Each line below should be restated word for word.
START Dataset section
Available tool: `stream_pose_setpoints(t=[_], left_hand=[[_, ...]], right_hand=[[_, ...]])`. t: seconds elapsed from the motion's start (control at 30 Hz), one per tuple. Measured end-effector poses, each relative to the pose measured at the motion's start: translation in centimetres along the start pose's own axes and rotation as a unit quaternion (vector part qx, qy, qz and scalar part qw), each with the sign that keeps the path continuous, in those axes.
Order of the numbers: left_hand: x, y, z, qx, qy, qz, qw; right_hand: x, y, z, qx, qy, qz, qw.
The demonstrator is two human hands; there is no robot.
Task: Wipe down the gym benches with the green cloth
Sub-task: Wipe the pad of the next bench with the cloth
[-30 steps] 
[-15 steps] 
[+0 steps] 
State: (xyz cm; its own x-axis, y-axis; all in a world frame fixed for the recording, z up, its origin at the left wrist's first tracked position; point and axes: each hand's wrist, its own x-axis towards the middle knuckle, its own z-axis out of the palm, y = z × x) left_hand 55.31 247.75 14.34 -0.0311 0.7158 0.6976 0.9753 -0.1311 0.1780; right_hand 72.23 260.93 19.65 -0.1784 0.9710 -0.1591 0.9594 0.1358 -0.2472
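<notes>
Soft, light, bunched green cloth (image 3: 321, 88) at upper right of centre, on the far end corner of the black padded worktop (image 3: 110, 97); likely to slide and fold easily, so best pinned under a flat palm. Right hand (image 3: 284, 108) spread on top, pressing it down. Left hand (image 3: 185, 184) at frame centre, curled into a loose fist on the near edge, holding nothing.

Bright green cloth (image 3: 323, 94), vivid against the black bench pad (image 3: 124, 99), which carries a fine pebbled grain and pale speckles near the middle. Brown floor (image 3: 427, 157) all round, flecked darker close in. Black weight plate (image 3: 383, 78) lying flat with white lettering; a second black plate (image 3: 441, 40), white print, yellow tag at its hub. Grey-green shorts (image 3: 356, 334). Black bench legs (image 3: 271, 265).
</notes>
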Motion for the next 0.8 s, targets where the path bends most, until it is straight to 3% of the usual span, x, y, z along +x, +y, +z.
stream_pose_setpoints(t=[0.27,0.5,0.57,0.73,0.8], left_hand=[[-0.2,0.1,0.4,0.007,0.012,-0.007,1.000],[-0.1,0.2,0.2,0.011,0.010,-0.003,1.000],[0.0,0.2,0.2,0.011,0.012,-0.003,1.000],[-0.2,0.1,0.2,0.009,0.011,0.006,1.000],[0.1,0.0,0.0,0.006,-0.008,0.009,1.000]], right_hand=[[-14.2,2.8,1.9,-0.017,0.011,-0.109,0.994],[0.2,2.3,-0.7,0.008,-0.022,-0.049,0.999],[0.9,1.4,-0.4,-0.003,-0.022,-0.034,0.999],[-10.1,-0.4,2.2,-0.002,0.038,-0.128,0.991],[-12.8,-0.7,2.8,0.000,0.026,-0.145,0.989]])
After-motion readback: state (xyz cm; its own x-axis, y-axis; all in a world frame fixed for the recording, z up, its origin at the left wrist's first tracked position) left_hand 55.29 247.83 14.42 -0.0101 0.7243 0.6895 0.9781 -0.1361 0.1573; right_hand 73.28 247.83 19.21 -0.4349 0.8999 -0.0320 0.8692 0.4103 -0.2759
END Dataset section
▸ **Answer to this problem**:
Available tool: `stream_pose_setpoints(t=[_], left_hand=[[_, ...]], right_hand=[[_, ...]])`. t: seconds elapsed from the motion's start (control at 30 Hz), one per tuple. Measured end-effector poses, each relative to the pose measured at the motion's start: translation in centimetres along the start pose's own axes and rotation as a unit quaternion (vector part qx, qy, qz and scalar part qw), each with the sign that keeps the path continuous, in those axes.
Order of the numbers: left_hand: x, y, z, qx, qy, qz, qw; right_hand: x, y, z, qx, qy, qz, qw.
The demonstrator is two human hands; there is no robot.
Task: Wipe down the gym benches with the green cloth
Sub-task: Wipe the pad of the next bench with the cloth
[-30 steps] 
[-15 steps] 
[+0 steps] 
State: (xyz cm; its own x-axis, y-axis; all in a world frame fixed for the recording, z up, its origin at the left wrist's first tracked position; point and axes: each hand's wrist, its own x-axis towards the middle knuckle, its own z-axis out of the palm, y = z × x) left_hand 55.31 247.75 14.34 -0.0311 0.7158 0.6976 0.9753 -0.1311 0.1780; right_hand 72.23 260.93 19.65 -0.1784 0.9710 -0.1591 0.9594 0.1358 -0.2472
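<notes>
Soft, light, bunched green cloth (image 3: 321, 88) at upper right of centre, on the far end corner of the black padded worktop (image 3: 110, 97); likely to slide and fold easily, so best pinned under a flat palm. Right hand (image 3: 284, 108) spread on top, pressing it down. Left hand (image 3: 185, 184) at frame centre, curled into a loose fist on the near edge, holding nothing.

Bright green cloth (image 3: 323, 94), vivid against the black bench pad (image 3: 124, 99), which carries a fine pebbled grain and pale speckles near the middle. Brown floor (image 3: 427, 157) all round, flecked darker close in. Black weight plate (image 3: 383, 78) lying flat with white lettering; a second black plate (image 3: 441, 40), white print, yellow tag at its hub. Grey-green shorts (image 3: 356, 334). Black bench legs (image 3: 271, 265).
</notes>
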Motion for the next 0.8 s, targets where the path bends most, until it is straight to 3% of the usual span, x, y, z along +x, +y, +z.
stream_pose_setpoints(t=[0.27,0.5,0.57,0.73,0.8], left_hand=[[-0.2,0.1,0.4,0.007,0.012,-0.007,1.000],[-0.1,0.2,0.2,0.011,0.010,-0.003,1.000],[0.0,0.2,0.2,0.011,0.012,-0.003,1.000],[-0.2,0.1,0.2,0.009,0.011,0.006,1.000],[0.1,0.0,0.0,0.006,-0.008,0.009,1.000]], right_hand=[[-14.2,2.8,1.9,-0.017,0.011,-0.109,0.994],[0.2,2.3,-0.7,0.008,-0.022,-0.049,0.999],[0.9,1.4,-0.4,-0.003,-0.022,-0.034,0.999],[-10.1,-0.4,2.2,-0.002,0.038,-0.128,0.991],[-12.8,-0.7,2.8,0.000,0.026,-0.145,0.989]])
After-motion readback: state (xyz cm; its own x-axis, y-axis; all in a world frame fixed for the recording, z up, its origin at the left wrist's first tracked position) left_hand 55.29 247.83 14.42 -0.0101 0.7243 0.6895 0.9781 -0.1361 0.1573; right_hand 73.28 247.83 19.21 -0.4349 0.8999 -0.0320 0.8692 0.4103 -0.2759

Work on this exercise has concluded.